Exercise directions: Collect all lines from the listing that include the string "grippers".

Material for the task:

:::::

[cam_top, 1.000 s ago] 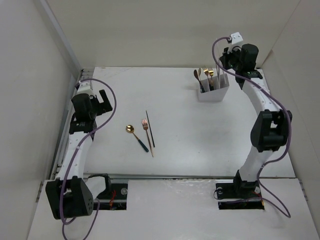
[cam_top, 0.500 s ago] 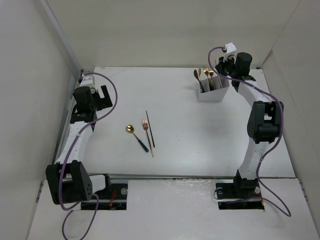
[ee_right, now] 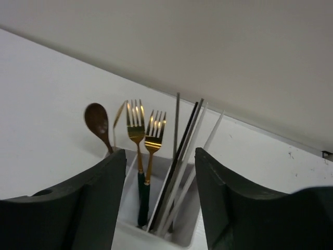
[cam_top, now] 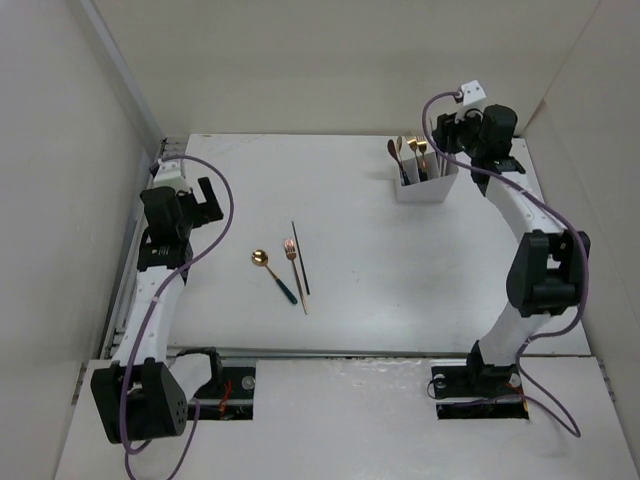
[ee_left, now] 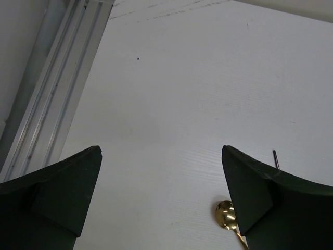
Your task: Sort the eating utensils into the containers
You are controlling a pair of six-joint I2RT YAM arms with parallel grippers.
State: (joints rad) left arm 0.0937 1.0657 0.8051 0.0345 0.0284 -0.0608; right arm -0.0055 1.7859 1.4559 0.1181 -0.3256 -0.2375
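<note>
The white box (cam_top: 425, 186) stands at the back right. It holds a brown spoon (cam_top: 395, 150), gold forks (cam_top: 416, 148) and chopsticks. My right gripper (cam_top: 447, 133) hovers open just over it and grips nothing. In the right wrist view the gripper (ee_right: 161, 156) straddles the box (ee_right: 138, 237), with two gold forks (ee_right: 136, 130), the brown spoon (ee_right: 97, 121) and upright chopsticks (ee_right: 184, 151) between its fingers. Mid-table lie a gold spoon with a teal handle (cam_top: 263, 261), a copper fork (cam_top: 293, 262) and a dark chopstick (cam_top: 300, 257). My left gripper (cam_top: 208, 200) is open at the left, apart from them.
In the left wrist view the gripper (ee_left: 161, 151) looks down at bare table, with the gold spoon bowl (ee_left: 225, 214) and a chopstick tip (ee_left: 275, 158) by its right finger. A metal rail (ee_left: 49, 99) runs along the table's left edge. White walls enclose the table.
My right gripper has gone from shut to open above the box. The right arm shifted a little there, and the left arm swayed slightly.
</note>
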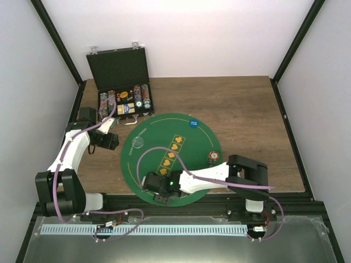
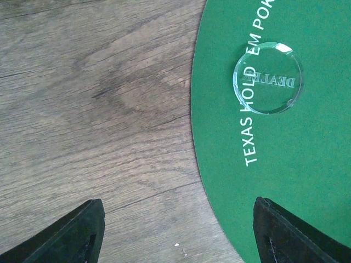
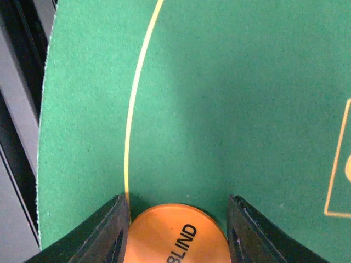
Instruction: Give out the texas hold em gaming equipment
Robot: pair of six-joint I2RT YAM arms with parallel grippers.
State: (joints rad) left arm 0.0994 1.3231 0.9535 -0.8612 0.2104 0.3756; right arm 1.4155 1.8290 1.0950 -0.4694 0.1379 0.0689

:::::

Answer section:
You are controlling a pair of six-joint I2RT YAM arms with parallel grippers.
Robot: pair of six-joint I2RT YAM arms with parallel grippers.

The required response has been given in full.